══ Data provided

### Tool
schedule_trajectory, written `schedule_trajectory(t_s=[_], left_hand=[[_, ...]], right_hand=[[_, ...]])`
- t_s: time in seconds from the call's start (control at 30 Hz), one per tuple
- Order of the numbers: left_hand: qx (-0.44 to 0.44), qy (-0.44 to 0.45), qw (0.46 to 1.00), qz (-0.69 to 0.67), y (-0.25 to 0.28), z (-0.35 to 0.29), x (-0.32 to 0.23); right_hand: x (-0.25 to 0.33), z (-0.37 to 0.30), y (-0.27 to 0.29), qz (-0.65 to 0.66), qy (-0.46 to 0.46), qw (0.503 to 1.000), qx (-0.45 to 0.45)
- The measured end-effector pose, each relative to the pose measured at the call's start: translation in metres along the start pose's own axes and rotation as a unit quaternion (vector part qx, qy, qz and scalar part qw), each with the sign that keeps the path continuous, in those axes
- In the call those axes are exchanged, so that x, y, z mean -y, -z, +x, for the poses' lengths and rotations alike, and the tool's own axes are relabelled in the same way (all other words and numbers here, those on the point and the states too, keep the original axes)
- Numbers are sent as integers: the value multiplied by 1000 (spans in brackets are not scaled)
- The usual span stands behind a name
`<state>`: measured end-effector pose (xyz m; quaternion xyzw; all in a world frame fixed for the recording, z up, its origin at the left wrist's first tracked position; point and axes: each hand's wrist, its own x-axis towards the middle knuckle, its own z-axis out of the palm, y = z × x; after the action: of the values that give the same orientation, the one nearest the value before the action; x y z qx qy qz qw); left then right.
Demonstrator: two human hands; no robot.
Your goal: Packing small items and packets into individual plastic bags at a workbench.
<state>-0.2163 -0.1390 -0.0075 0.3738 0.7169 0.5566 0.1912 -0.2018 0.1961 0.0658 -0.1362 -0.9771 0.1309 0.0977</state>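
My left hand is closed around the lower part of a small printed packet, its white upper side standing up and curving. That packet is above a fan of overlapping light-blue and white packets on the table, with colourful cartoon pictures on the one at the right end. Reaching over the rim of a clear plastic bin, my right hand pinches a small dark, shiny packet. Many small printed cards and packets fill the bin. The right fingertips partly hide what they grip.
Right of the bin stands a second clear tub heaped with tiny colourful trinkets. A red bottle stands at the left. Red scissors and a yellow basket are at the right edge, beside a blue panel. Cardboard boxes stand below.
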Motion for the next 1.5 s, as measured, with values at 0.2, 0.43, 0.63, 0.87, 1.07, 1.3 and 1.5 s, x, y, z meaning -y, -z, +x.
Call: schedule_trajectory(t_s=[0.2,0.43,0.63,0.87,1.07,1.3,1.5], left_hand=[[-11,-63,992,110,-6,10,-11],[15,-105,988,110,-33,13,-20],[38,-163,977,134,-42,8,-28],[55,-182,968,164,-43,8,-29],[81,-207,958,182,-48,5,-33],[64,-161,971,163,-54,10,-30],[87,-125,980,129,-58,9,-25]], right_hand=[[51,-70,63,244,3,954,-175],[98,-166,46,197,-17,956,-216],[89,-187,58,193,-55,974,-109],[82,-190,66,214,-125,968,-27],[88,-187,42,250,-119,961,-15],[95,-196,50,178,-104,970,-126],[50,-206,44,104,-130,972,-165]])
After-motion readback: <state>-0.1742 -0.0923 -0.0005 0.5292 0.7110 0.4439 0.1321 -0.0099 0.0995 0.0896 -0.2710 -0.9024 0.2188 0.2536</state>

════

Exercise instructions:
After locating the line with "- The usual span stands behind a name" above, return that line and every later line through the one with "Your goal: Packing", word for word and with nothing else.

Solved exercise:
- The usual span stands behind a name
`<state>`: measured end-effector pose (xyz m; quaternion xyzw; all in a world frame fixed for the recording, z up, its origin at the left wrist's first tracked position; point and axes: each hand's wrist, its own x-axis towards the middle knuckle, its own z-axis out of the palm, y = z × x; after the action: of the values that give the same orientation, the one nearest the value before the action; x y z qx qy qz qw); left then right.
Demonstrator: two human hands; no robot.
Your goal: Packing small items and packets into individual plastic bags at a workbench.

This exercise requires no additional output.